EXERCISE
Pull every line containing "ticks" from the listing below.

*-*-*

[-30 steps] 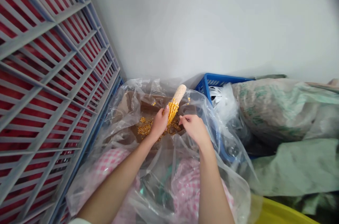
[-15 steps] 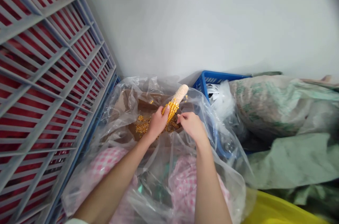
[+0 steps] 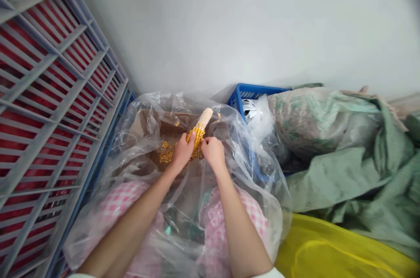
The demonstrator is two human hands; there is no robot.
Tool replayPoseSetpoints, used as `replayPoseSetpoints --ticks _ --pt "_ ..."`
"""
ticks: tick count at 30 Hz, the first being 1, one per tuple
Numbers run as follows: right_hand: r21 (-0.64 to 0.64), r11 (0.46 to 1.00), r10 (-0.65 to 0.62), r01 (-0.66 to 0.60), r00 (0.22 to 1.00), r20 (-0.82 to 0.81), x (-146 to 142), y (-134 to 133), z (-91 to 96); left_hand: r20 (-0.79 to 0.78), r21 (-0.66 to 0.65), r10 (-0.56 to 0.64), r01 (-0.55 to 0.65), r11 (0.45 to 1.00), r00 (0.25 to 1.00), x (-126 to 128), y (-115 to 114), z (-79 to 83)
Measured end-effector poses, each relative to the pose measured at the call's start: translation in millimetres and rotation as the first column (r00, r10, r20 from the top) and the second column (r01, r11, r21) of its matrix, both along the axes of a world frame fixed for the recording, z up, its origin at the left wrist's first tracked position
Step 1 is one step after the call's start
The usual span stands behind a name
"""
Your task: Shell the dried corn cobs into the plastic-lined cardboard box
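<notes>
My left hand [image 3: 181,152] is wrapped round the lower end of a corn cob [image 3: 199,127], which points up and to the right. Its top half is bare and pale, and the lower half still carries yellow kernels. My right hand [image 3: 213,152] is closed against the cob's kernelled part, fingers pinching at the kernels. Loose kernels [image 3: 166,155] lie below in a brown cardboard box [image 3: 147,122] lined with a clear plastic sheet [image 3: 249,168].
A grey and red slatted crate wall [image 3: 49,107] rises on the left. A blue plastic crate [image 3: 249,94] stands behind the box, with greenish woven sacks [image 3: 328,151] to the right. A yellow tub [image 3: 328,251] sits at bottom right. Pink checked cloth [image 3: 226,230] covers my lap.
My right hand has closed the gap and now touches the cob's kernels. The view has shifted, so everything sits further left in the picture.
</notes>
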State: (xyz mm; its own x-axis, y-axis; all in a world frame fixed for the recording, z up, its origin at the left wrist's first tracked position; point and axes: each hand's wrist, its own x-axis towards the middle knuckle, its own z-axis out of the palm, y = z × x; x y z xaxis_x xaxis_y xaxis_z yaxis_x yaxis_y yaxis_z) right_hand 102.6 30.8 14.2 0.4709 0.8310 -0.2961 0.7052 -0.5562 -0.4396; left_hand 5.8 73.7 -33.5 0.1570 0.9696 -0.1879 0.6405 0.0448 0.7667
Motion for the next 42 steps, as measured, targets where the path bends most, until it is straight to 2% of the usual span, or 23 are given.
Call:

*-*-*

RESULT BELOW
Tool replayPoseSetpoints, used as `replayPoseSetpoints --ticks _ --pt "_ ..."`
ticks: tick count at 30 Hz, the first being 1, one per tuple

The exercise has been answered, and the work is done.